Islam, 26, the chief coordinator of Students Against Discrimination, told AFP from his hospital bed on Monday that he feared for his life.

He said that two days beforehand, a group of people identifying themselves as police detectives blindfolded and handcuffed him and took him to an unknown location.

Islam added that he had come to his senses the following morning on a roadside in Dhaka.

Mahmud earlier told AFP that he had also been detained by police and beaten at the height of last week's unrest.

Three senior police officers in Dhaka all denied that the trio had been taken from the hospital and into custody on Friday.

- Garment tycoon arrested -

Police told AFP on Thursday that they had arrested at least 4,000 people since the unrest began last week, including 2,500 in Dhaka.

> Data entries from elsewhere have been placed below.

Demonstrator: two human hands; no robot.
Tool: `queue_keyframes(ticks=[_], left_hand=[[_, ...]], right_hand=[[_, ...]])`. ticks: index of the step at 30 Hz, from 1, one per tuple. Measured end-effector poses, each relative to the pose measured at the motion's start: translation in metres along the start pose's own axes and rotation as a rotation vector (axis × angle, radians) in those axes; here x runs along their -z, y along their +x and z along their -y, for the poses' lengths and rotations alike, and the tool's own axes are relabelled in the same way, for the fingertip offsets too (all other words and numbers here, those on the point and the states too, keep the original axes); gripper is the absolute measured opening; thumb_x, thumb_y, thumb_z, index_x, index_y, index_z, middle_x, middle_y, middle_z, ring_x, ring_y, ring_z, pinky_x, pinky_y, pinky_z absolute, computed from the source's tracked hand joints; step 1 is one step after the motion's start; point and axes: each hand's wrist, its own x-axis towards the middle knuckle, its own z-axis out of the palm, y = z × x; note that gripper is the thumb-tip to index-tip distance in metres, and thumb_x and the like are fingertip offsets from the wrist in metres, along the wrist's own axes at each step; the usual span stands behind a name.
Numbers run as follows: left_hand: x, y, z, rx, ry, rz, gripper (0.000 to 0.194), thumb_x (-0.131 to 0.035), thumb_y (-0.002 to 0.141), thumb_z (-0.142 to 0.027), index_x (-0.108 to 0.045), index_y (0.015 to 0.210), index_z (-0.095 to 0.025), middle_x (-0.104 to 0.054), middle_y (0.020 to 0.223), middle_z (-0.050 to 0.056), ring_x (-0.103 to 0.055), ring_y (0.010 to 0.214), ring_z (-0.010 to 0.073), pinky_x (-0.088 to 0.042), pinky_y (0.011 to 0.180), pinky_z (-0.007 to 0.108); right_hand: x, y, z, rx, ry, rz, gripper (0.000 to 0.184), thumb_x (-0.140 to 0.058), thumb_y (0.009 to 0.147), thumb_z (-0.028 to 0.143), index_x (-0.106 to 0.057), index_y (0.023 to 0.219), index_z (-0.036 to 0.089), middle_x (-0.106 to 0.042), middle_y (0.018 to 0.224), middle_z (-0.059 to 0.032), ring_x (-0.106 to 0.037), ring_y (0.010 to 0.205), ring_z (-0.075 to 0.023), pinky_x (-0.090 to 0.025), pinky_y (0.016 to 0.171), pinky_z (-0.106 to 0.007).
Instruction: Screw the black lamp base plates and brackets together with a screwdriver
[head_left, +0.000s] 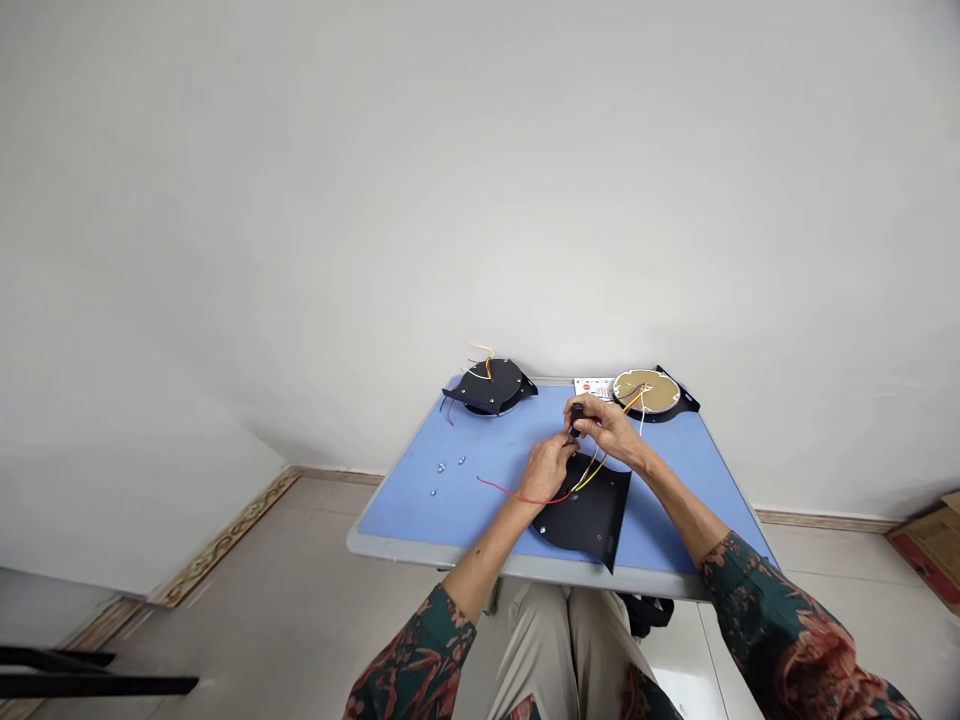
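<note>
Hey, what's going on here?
A seated person is working at a blue table. Their right hand grips a small black part, and their left hand is right beside it. Red and yellow wires lie across a flat black plate. Farther back sit a round black unit and a gold-faced disc. A few small metal fasteners lie to the left.

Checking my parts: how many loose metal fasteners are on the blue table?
3, at the left of the blue table: two fasteners side by side, one nearer the front edge. More may hide under the black plate.
</note>
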Motion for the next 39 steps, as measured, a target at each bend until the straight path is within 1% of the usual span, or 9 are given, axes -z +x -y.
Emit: queue_keyframes(ticks=[4,9,13,17,20,24,27,31,39], left_hand=[[-0.001,0.003,-0.002,-0.006,0.032,0.004,0.022,-0.045,0.096,-0.016,-0.067,0.094,-0.02,-0.075,0.093,0.005,-0.072,0.093,0.0229,-0.05,0.083,0.029],[-0.002,0.004,-0.004,0.011,0.055,-0.019,0.019,-0.048,0.096,-0.019,-0.063,0.086,-0.02,-0.073,0.084,0.004,-0.07,0.084,0.021,-0.047,0.077,0.027],[-0.002,0.003,-0.005,0.037,0.036,-0.025,0.016,-0.052,0.095,-0.02,-0.06,0.081,-0.021,-0.07,0.08,0.001,-0.067,0.077,0.0179,-0.044,0.074,0.025],[-0.002,0.004,-0.005,0.049,0.027,-0.034,0.014,-0.056,0.092,-0.021,-0.058,0.079,-0.021,-0.067,0.077,-0.001,-0.062,0.072,0.0155,-0.041,0.072,0.024],[-0.003,0.004,-0.004,0.042,0.029,-0.036,0.014,-0.057,0.092,-0.021,-0.057,0.078,-0.021,-0.066,0.075,-0.002,-0.06,0.071,0.0148,-0.04,0.071,0.024],[-0.003,0.004,-0.004,0.041,0.017,-0.04,0.014,-0.057,0.092,-0.022,-0.059,0.078,-0.02,-0.067,0.078,-0.001,-0.06,0.071,0.0147,-0.042,0.072,0.025],[-0.003,0.004,-0.005,0.045,-0.023,-0.043,0.012,-0.058,0.09,-0.02,-0.062,0.079,-0.02,-0.071,0.082,0.0,-0.063,0.077,0.016,-0.044,0.075,0.025],[-0.002,0.003,-0.006,0.02,-0.053,-0.007,0.014,-0.056,0.09,-0.02,-0.067,0.08,-0.02,-0.074,0.087,0.001,-0.067,0.084,0.0182,-0.046,0.082,0.026],[-0.003,0.006,-0.008,0.079,0.011,-0.023,0.011,-0.061,0.087,-0.019,-0.063,0.076,-0.019,-0.07,0.078,0.0,-0.065,0.075,0.0172,-0.045,0.077,0.027]], right_hand=[[-0.008,-0.001,0.003,-0.006,-0.213,-0.168,0.029,-0.062,0.091,0.035,-0.065,0.117,0.024,-0.073,0.094,-0.0032,-0.067,0.082,-0.0173,-0.054,0.078,-0.032],[-0.015,-0.001,0.007,0.002,-0.415,-0.429,0.021,-0.07,0.085,0.039,-0.067,0.094,0.021,-0.07,0.083,-0.0046,-0.064,0.07,-0.018,-0.053,0.067,-0.03],[-0.012,-0.001,0.009,0.038,-0.42,-0.356,0.008,-0.064,0.085,0.024,-0.07,0.09,0.021,-0.071,0.079,-0.0032,-0.064,0.07,-0.0176,-0.052,0.071,-0.031],[-0.006,-0.002,0.009,0.014,-0.224,-0.21,0.022,-0.054,0.087,0.017,-0.072,0.099,0.022,-0.074,0.087,-0.0025,-0.067,0.074,-0.0163,-0.053,0.071,-0.03],[-0.006,-0.003,0.008,-0.02,-0.195,-0.275,0.025,-0.06,0.087,0.025,-0.069,0.111,0.023,-0.075,0.098,-0.0044,-0.069,0.084,-0.0178,-0.055,0.072,-0.03],[-0.009,-0.002,0.009,-0.026,-0.326,-0.44,0.019,-0.071,0.082,0.035,-0.069,0.094,0.02,-0.072,0.084,-0.0043,-0.067,0.076,-0.0187,-0.055,0.068,-0.031],[-0.005,-0.001,0.008,-0.015,-0.335,-0.399,0.01,-0.067,0.083,0.028,-0.071,0.087,0.02,-0.072,0.08,-0.0036,-0.067,0.073,-0.0182,-0.055,0.072,-0.033],[0.0,-0.004,0.006,-0.021,-0.231,-0.266,0.023,-0.056,0.088,0.023,-0.075,0.102,0.022,-0.077,0.096,-0.0049,-0.071,0.085,-0.0197,-0.056,0.081,-0.035],[-0.01,-0.002,0.012,0.053,-0.382,-0.31,0.016,-0.066,0.084,0.026,-0.074,0.098,0.022,-0.074,0.091,-0.006,-0.065,0.075,-0.0185,-0.055,0.071,-0.032]])
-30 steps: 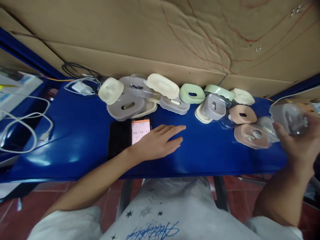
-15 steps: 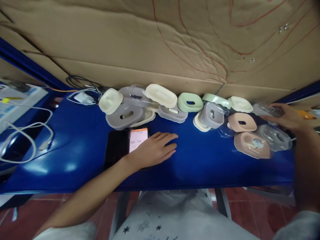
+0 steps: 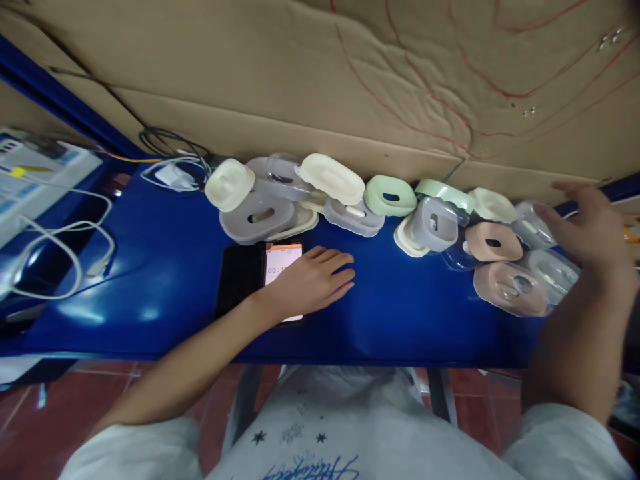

On Friday police said they had arrested David Hasanat, the founder and chief executive of one of Bangladesh's biggest garment factory enterprises.

His Viyellatex Group employs more than 15,000 people according to its website, and its annual turnover was estimated at $400 million by the Daily Star newspaper last year.

Dhaka Metropolitan Police inspector Abu Sayed Miah said Hasanat and several others were suspected of financing the "anarchy, arson and vandalism" of last week.

Bangladesh makes around $50 billion in annual export earnings from the textile trade, which services leading global brands including H&M, Gap and others.

Student protests began this month after the reintroduction in June of a scheme reserving more than half of government jobs for certain candidates.

With around 18 million young people in Bangladesh out of work, according to government figures, the move deeply upset graduates facing an acute jobs crisis.

Critics say the quota is used to stack public jobs with loyalists to Hasina's Awami League.

- 'Call to the nation' -

The Supreme Court cut the number of reserved jobs on Sunday but fell short of protesters' demands to scrap the quotas entirely.

Hasina has ruled Bangladesh since 2009 and won her fourth consecutive election in January after a vote without genuine opposition.

Her government is also accused by rights groups of misusing state institutions to entrench its hold on power and stamp out dissent, including the extrajudicial killing of opposition activists.

Hasina continued a tour of government buildings that had been ransacked by protesters, on Friday visiting state broadcaster Bangladesh Television, which was partly set ablaze last week.

"Find those who were involved in this," she said, according to state news agency BSS.

"Cooperate with us to ensure their punishment. I am making this call to the nation."